Nevertheless, right now there's not an overwhelming sense of cheer and pride for the 28-year-old. America can't really brag about him the way it has and still does about Michael Phelps, about Gabby Douglas, about the women's U.S. gymnastics team and USA Basketball. Fraud's a word I've seen used on Twitter a few times. (Hilarious, that.) Our own Gregg Doyel even equated Lochte to one of the worst faux-rappers of all-time. (Minimally, Lochte's on par with Nas: an inconsistent but undeniable, game-changing talent.)
Still, can't help but feel that in the immediate wake of the letdowns of Thursday's races, it seems like we were misled about Lochte, perhaps even by Lochte. He did not swim up to his hype. He started with that fantastic 400 IM, blowing away Phelps and the field by three seconds ... but it was mostly disappointment from there. So how should we react now, and is our collective reaction fair? Should there be blame? He came nowhere close to putting on a display that resembles Phelps in 2008, let alone rivaling or mimicking it.

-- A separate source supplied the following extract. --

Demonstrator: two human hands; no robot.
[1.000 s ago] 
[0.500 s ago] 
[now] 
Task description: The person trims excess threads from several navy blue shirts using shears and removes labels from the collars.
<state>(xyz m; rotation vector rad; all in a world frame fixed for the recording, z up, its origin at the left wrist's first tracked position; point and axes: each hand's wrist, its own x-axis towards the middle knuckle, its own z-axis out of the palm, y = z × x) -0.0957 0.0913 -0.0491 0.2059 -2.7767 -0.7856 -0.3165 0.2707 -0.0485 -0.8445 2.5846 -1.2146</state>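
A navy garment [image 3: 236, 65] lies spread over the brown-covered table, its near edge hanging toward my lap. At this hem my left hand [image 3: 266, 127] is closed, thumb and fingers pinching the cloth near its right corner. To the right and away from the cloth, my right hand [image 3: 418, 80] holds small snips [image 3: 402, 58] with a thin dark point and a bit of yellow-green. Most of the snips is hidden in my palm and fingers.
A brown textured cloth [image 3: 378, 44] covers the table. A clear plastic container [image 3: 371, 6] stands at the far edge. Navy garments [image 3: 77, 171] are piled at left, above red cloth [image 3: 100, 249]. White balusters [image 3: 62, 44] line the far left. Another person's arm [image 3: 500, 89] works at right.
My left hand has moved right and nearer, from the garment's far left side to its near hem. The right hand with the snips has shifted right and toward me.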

And that's what this was always about for Lochte. It was about Michael as much as it was about him. It was about rivalry and revving narratives to prop up a sport that doesn't really need it, no matter what executives at television stations believe. (There are no perpetuated or nationally acknowledged rivalries in gynmnastics and the ratings remain mesospheric.) It was about creating the storyline and becoming a better swimmer than The Greatest Swimmer Ever.
To hedge on that big bet, though, Lochte often made comments that swimming doesn't define who he is. In a grand scheme as a human, that's probably true, but as far as who he is now and what he's dedicated his life to, it's not. Leading up to these Games, you couldn't look 10 minutes on the Internet without seeing a feature on Lochte's four-year traipse to new-found waters and obliterated records just waiting for him to kill them off with his bare hands, bare feet and brazen good looks. The tire-push and keg-throwing workout routines routinely made it into every report on Who Ryan Lochte's Become.
All the laps swum in London tugged at Lochte's new mask, however. It's easy to forget -- in part because that's baked into the re-branding of who he is, who he had to morph into -- that Lochte's been around for eight years now. But this Ryan Lochte is not that Ryan Lochte. In case you weren't aware, the plan is still for him to compete yet again at Rio in four years, when he'll get the grand send-off Phelps is receiving in London.
The stories, the glossy recounts of grit and gumption, they were true. Let's not forget, Lochte has been great. He set world records and won medal after medal in world-championship meets. He was not a glass or a false icon. Still, it it was all build up. World-championship accomplishments mean practically nothing compared to Olympic performance, and while the momentum heading into the Olympics can make it feel like the golds have already been inventoried, the pesky matter of actually coming through is only what makes athletes into legends.
So, for you, did he succeed? Did he win enough? Is he still not a legend? We know this: He's not Michael Phelps, not as good or better than him, and never could be. The problem with Lochte is that he was chasing a manfish watergod from the start, a species not his own. An aberration of the competition. Going at that speed blurred him from the reality of expectation.
If the story was ever or always really about Ryan Lochte, five medals and two golds would feel like validation instead of incompletion.